И не в том дело, что идея большевизма и коммунизма (интернационализм как принцип объединения угнетенных есть ее основа) получила узко национальную окраску; и даже не в том дело, что лидером новых большевиков стал богемный поэт, полжизни проповедовавший распущенность (Чарльз Буковски и Генри Миллер были анархистами - им безразлична была социальная история, война, национальная драма, но вообразите Буковски - коммуниста), самое главное в другом. Лидером национального патриотического движения, взыскующего славы предков-большевиков, стал человек, прошедший искус Запада. Это он, поэт-плейбой, когда-то эмигрировал из Отечества и увидел коварство и корысть Запада - а потом вернулся и сделался патриотом. Это его письмо с разоблачением Запада когда-то передавали из рук в руки, как занятную салонную новость. И вот вернулся - и осудил Запад, и воззвал к былой славе Отечества. И - любопытная вещь - салонным прошлым и настоящим не поступился, на горло песне не наступил, оказалось: национализм и салон - не противоречат друг другу нисколько. Напротив, националистическая оппозиция - это даже пикантно, что-то в этом есть. Этот салонный путь - из западников в славянофилы, из эмигрантов в патриоты, из варяг в греки - этот путь стал символическим для определенной части интеллигенции. Да и правительство ничего против не имело.

Вот уже пошли по телевизору ретро-фильмы о славной стране Советов, о Сталине, вот и гимн Советского Союза вернул офицер-президент, вот и соцреализм объявили незаслуженно забытым. Но пока все в рамках приличного капитализма: оказывается, соцреализм потому вспомнили, что он имеет рыночную стоимость. Оказывается, эта жуткая серая мазня на рынках котируется. Ах, на рынках! Ну тогда можно спать спокойно, все идет по западным сценариям.

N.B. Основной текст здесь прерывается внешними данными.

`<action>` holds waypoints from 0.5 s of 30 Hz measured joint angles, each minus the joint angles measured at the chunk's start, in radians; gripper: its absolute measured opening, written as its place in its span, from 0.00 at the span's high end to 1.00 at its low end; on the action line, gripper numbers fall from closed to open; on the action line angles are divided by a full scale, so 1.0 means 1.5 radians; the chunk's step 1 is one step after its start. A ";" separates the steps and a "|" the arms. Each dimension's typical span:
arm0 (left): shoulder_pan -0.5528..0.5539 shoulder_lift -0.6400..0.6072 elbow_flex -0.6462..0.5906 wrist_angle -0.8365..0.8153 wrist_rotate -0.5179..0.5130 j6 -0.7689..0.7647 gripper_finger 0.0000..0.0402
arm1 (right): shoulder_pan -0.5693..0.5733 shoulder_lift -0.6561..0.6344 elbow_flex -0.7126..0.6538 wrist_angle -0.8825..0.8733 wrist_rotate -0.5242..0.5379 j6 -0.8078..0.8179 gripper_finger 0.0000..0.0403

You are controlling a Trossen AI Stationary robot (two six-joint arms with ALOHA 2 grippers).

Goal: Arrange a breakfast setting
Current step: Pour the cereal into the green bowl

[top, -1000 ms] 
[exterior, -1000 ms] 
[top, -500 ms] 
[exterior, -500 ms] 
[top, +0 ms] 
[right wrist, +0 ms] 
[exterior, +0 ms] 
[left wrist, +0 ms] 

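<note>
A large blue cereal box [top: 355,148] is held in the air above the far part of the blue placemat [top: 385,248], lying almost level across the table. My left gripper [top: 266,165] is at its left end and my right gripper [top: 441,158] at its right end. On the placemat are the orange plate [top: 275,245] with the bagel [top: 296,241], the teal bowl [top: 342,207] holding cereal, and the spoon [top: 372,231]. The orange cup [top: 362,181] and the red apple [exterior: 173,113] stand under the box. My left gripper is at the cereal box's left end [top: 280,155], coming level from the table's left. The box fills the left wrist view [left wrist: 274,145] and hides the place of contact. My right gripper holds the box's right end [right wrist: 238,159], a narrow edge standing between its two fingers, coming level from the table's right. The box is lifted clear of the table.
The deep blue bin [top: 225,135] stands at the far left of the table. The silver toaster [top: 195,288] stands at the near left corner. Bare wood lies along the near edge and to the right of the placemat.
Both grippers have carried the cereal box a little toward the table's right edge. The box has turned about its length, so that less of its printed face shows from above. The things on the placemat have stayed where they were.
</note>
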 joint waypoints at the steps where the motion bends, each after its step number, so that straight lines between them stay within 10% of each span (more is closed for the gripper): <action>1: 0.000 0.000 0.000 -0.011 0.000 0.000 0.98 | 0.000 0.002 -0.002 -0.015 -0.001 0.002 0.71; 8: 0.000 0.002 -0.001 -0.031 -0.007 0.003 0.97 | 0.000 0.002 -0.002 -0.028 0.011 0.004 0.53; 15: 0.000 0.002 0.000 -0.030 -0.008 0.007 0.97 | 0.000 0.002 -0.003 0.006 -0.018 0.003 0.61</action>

И ведь именно что по западным! Именно по либеральным западным образцам становится богемный поэт лидером националистической партии - это такой авангардный западный шаг. Именно по западным лекалам идет рекламная кампания национализма. Именно на западный манер сделались оппозицией вчерашние маршалы и партийцы, и в их мрачных пьяных сходках было что-то от собрания венты карбонариев. И надо было вдоволь начитаться западной литературы фэнтези, чтобы найти удовольствие в диких сказах о рунических письменах, премордиальном братстве и прочей мутной эзотерике.

У прыщавых юнцов образовались благолепные шаманы, ведуны и кудесники. Они объясняли молодой поросли значение рун и начертание славянской судьбы, проповедовали судьбоносное значение евразийства, читали провиденциальные труды Хаусхофера и Макиндера (геополитика сделалась модной наукой), рассказывали о великой «серединной земле», heartland, в которой концентрируются живые токи Европы. Рассказывали про то, что капитализм и коммунизм не дали свершиться великому плану становления Евразии, рассорили двух евразийских медиумов - Гитлера и Сталина, столкнули лбами атлантические ростовщики два пассионарных народа Европы.

О, разумеется, учителя были умнее и глубже учеников, а иные и совсем хороши - в конце концов, они искали пути спасения Родины, и упрекнуть за это трудно. Но - следуя рецепту Флоренского: «что правильнее: обучать больного медицине или дать лекарство?» - они впихивали в неокрепших отроков такую мешанину из ультра национальной атрибутики, что сводили юношей с ума. И если спросить: нарочно ли вместо классического исторического образования детям давали это варево из тантрических текстов, имперской тоски, Третьего пути - то внятного ответа не получишь.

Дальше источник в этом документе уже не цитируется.